Al fondo del salón, los esperaba el mago supremo galáctico en persona, sentado en lo que parecía un trono. Cuando ambos estuvieron ya cerca de él, las dos filas de doncellas se detuvieron, dejando que Amarzad, de la mano del mago Flor, siguiera avanzando. El salón de repente se quedó en el más absoluto silencio mientras la niña miraba a aquel majestuoso hombre sentado en el trono y cuyo rostro era también idéntico al del mago Flor. Al ver su rostro, ella dirigió la mirada a su amigo y protector, que no se separaba de ella, quien nuevamente la susurró al oído:

—Es el mago supremo galáctico del que os hablé en la Tierra, princesa.

Cuando Amarzad y el gran mago terrestre estuvieron ya al pie de los tres peldaños que había que subir hasta llegar al trono, el mago supremo galáctico se había levantado, esperándola a que subiera junto a él. Ella, asombrada, se percató de que ni detrás ni junto a él había silla ni trono alguno, quedándose nuevamente perpleja, pues juraría que, instantes antes, lo había visto sentado en un gran trono transparente de color verde, que parecía una gran piedra preciosa tallada.

—Todo es efímero, hija —susurró el mago Flor, que había leído su mente.

Una vez Amarzad había subido los tres peldaños, el mago supremo galáctico la acogió entre sus brazos besándola tranquilamente en la frente, mirándola después con cariño y admiración, mientras todos, incluido el mago Flor, los observaban entusiastas y alegres, en un ambiente donde la niña era el centro de la atención de todos los presentes.

—¡Bienvenida al planeta Kabir, princesa! —exclamó el mago supremo galáctico, haciéndose oír por todos—. Hoy es un día feliz para todos nosotros —continuó— por tenerla aquí junto a nuestro hermano, el gran mago, Svindex.

—¿Svindex? —balbuceaba la niña mirando al mago Flor, recordando enseguida que ese era el nombre auténtico de su amigo—. Ah… Sí… Muchas gracias… —decía muy contenta de verse tan bien recibida por todos.

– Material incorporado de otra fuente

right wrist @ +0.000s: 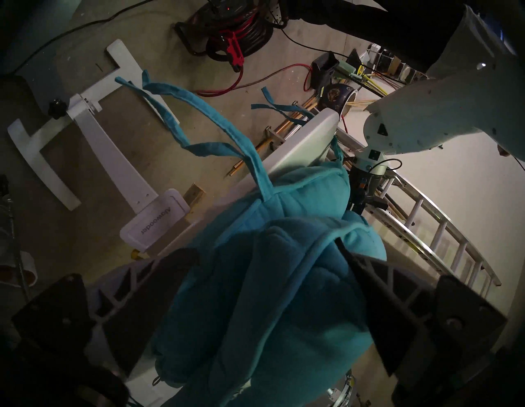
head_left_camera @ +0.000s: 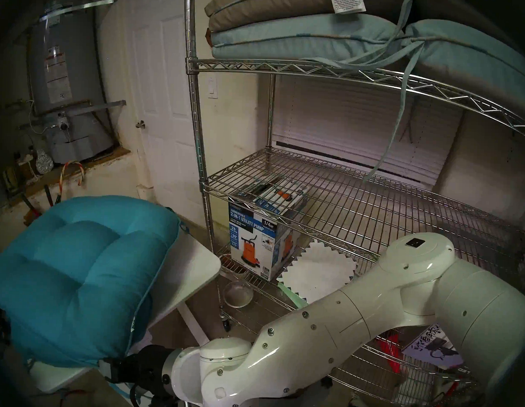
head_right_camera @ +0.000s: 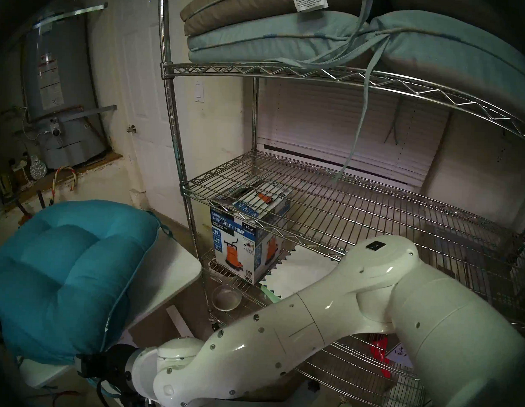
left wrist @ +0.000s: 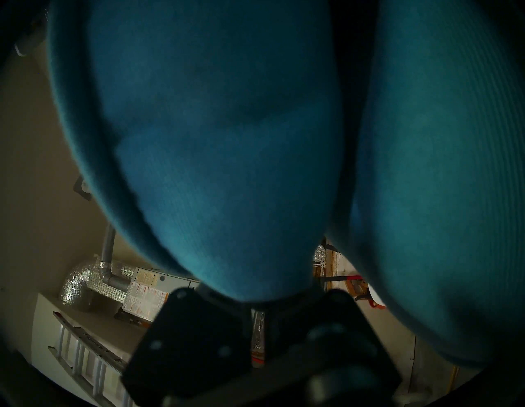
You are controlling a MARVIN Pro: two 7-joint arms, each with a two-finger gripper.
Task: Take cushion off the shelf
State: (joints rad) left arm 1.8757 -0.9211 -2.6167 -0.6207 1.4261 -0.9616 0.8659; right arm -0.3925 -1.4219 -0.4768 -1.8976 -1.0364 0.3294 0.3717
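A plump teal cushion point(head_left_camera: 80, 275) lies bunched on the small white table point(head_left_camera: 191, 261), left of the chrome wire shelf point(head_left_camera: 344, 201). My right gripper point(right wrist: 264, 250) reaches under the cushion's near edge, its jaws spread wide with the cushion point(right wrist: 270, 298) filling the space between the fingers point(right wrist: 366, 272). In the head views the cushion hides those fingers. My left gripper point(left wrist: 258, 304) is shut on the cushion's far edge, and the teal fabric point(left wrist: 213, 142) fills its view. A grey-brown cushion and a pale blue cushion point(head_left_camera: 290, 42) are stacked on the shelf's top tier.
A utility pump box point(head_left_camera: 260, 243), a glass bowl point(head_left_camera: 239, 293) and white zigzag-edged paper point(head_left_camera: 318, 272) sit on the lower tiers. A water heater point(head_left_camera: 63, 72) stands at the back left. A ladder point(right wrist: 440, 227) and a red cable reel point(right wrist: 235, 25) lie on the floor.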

Amarzad se dio cuenta mientras subía, por primera vez, que arrastraba la cola de su vestido y que una docena de doncellas la sostenían. Era un vestido todo de color blanco, de una blancura tan pura como no había visto antes en su vida, adornado con un sinfín de incrustaciones de piedras preciosas y diamantes de múltiples colores. Le extrañaba enormemente lo ligero que le resultaba aquel vestido, hasta el límite de que ella no notaba que lo llevaba puesto, si no fuera porque lo veía con sus propios ojos.